Smoothstep using SFPI

This document details the implementation of a custom SFPI kernel for the smoothstep function. It is intended for developers familiar with parallel programming concepts who are new to the Tenstorrent platform.

This example builds upon the Vector addition using SFPI example, and introduces the following advanced SFPI concepts:

  • Parameter Passing: Passing scalar arguments to an SFPI kernel.

  • Vector Predicates: Performing element-wise conditional operations.

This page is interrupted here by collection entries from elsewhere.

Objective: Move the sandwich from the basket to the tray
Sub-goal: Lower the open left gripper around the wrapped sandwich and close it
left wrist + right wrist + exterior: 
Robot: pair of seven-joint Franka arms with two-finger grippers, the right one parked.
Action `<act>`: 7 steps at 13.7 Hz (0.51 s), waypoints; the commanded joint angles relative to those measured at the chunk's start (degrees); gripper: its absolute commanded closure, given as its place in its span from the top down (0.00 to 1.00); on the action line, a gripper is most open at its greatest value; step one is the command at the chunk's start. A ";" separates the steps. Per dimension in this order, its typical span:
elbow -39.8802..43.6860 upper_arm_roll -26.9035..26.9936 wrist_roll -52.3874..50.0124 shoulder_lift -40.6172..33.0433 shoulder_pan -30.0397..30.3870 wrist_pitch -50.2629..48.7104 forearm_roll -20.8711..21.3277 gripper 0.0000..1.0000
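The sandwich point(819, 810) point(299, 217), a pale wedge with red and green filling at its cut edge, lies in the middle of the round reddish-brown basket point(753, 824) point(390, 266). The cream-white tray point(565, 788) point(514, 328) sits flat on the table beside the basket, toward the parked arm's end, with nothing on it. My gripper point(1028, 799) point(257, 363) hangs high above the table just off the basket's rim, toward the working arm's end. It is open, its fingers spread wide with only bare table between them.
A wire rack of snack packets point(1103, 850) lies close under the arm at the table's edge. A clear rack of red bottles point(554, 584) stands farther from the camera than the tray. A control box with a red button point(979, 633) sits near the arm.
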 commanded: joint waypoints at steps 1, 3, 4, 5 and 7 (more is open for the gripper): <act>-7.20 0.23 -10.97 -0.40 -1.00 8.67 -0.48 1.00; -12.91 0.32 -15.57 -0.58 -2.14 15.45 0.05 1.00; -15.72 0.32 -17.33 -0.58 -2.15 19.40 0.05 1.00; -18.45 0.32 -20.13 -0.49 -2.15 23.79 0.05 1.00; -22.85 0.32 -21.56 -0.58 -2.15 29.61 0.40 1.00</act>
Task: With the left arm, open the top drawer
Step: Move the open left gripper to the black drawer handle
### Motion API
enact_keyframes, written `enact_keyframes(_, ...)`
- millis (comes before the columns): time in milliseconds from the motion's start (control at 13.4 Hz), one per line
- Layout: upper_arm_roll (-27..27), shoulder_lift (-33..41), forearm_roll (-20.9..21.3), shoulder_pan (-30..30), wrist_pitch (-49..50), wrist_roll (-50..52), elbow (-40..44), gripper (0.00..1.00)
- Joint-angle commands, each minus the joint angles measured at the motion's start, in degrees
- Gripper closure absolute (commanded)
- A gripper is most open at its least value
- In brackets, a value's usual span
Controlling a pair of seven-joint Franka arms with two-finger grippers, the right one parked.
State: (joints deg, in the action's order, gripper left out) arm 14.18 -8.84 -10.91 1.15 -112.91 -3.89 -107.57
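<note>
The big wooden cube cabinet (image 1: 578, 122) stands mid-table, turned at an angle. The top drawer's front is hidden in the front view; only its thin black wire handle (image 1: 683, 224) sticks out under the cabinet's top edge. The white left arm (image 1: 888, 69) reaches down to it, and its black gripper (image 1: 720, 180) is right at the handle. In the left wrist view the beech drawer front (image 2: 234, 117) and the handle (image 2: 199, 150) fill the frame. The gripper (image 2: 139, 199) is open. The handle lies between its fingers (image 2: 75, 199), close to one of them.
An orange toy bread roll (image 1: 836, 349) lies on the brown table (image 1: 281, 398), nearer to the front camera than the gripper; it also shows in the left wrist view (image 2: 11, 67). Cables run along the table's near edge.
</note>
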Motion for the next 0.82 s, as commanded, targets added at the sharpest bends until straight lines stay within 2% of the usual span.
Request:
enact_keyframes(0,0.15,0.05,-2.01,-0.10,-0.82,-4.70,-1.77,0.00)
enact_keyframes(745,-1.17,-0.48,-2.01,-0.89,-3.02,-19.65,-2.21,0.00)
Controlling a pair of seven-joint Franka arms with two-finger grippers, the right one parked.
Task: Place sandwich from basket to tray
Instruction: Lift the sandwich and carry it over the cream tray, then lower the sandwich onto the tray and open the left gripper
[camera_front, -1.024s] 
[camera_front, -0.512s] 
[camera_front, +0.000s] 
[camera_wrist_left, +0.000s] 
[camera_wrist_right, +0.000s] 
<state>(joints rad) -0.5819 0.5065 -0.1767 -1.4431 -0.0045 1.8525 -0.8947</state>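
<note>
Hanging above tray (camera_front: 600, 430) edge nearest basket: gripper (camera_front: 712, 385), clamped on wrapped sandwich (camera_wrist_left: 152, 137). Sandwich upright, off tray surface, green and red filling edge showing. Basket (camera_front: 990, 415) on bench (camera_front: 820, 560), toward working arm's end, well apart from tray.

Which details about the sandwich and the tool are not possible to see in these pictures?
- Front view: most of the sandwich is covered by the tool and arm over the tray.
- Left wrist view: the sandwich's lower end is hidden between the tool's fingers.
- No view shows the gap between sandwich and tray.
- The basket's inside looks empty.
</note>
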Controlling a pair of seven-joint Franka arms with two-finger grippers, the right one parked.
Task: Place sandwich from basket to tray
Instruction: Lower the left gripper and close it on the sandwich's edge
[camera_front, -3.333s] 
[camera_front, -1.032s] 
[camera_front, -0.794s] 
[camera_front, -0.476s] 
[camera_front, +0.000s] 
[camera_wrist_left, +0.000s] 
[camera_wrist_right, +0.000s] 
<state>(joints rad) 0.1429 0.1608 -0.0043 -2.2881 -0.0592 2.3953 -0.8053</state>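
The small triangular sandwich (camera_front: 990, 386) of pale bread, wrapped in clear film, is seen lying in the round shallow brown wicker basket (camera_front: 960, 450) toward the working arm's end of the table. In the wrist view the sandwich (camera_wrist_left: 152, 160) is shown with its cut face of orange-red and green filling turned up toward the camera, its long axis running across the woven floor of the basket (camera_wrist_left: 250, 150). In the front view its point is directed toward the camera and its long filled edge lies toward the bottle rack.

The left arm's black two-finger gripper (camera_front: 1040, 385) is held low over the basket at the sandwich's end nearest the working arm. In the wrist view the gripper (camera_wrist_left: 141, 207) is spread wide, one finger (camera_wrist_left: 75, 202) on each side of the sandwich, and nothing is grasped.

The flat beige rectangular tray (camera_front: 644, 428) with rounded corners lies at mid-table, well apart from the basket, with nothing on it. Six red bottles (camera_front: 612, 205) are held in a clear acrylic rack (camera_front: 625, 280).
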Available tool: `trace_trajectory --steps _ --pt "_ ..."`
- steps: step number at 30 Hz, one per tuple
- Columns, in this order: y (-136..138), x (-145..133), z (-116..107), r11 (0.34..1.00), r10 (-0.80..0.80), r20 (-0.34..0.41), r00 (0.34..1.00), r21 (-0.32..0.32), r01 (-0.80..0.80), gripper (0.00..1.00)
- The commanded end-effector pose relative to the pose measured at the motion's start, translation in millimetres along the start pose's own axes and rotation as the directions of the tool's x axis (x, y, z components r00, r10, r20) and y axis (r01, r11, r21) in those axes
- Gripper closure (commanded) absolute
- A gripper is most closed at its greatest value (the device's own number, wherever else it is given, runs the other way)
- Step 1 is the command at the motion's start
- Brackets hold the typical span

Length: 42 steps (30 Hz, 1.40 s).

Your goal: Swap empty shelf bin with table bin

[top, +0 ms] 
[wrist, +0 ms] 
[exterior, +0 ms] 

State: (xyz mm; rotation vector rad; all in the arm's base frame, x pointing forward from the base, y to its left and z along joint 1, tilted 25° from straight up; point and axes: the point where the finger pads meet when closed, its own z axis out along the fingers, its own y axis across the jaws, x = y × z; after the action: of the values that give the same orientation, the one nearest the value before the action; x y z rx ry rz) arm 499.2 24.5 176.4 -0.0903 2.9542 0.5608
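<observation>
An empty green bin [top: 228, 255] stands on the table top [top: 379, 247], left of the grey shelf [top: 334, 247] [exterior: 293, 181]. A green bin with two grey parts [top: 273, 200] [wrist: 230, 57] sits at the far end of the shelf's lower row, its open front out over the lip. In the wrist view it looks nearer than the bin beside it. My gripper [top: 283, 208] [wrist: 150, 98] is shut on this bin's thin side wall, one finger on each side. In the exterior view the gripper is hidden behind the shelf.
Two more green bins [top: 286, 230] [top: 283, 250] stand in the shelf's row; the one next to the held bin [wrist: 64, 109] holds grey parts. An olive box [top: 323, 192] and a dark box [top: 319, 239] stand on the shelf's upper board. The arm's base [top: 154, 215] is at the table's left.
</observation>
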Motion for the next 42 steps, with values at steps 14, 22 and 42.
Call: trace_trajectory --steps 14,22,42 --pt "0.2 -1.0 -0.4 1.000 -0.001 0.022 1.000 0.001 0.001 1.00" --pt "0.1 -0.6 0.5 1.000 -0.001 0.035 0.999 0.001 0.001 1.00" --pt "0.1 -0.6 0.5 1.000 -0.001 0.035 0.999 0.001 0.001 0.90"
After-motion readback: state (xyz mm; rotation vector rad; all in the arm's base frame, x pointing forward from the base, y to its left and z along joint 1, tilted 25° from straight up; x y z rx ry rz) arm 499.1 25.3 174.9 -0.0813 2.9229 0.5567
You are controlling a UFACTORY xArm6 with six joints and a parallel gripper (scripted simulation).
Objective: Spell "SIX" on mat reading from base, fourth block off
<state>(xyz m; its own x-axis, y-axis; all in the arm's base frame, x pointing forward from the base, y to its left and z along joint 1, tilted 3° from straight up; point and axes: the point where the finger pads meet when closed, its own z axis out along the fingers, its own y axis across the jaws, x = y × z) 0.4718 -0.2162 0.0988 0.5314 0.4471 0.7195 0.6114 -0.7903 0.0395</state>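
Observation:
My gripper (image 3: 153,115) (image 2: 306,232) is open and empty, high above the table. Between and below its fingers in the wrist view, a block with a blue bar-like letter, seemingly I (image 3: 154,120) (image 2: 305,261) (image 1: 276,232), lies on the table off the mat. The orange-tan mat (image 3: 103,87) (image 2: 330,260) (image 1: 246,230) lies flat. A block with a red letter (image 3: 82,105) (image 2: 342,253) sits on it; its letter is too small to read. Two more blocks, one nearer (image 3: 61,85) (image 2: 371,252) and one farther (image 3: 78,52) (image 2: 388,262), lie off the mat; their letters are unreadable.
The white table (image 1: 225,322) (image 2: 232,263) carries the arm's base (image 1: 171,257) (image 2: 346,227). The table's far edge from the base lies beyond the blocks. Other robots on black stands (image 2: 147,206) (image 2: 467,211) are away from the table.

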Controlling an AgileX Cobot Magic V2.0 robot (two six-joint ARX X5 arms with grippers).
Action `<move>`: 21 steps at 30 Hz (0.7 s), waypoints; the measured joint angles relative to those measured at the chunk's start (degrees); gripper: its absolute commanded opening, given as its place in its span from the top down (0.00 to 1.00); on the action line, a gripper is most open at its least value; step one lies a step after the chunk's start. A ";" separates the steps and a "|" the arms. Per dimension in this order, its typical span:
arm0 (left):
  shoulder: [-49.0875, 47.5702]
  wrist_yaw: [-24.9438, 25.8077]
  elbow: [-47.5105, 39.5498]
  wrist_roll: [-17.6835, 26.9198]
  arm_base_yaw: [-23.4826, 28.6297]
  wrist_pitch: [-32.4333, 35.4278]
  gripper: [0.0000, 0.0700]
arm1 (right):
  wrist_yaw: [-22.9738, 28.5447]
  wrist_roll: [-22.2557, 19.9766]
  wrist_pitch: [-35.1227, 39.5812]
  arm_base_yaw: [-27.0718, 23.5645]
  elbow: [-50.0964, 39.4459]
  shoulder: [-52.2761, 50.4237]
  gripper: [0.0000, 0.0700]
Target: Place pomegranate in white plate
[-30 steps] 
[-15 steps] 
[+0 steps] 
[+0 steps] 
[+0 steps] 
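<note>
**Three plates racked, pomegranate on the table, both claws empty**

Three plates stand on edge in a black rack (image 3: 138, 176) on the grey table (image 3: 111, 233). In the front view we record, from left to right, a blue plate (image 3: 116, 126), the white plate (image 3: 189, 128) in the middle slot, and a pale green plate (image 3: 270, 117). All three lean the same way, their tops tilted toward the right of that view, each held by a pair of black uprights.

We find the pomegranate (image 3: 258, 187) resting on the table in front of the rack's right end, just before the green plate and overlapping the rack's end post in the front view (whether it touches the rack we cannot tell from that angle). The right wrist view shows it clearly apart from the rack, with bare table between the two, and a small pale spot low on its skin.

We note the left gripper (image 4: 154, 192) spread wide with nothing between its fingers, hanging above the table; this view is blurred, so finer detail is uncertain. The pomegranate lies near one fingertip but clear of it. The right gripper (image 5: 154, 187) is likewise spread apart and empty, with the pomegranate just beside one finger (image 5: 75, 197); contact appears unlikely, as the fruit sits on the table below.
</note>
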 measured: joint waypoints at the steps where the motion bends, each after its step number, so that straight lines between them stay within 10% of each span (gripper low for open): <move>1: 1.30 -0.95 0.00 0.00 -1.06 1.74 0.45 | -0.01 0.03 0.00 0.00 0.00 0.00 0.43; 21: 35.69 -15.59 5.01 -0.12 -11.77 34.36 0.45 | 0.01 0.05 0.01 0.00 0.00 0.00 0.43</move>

The smoothstep function is a non-linear interpolation function commonly used in graphics (see GLSL smoothstep documentation for reference). It is defined as:

\[\begin{split}\operatorname{smoothstep}(e_0, e_1, x) = \begin{cases} 0, & x \leq e_0, \\ 1, & x \geq e_1, \\ \left( \dfrac{x - e_0}{e_1 - e_0} \right)^2 \bigl(3 - 2 \tfrac{x - e_0}{e_1 - e_0}\bigr), & e_0 < x < e_1 . \end{cases}\end{split}\]

Although smoothstep is conceptually simple, its implementation is complex enough to demonstrate several advanced features of SFPI, such as parameter passing and vector predicates.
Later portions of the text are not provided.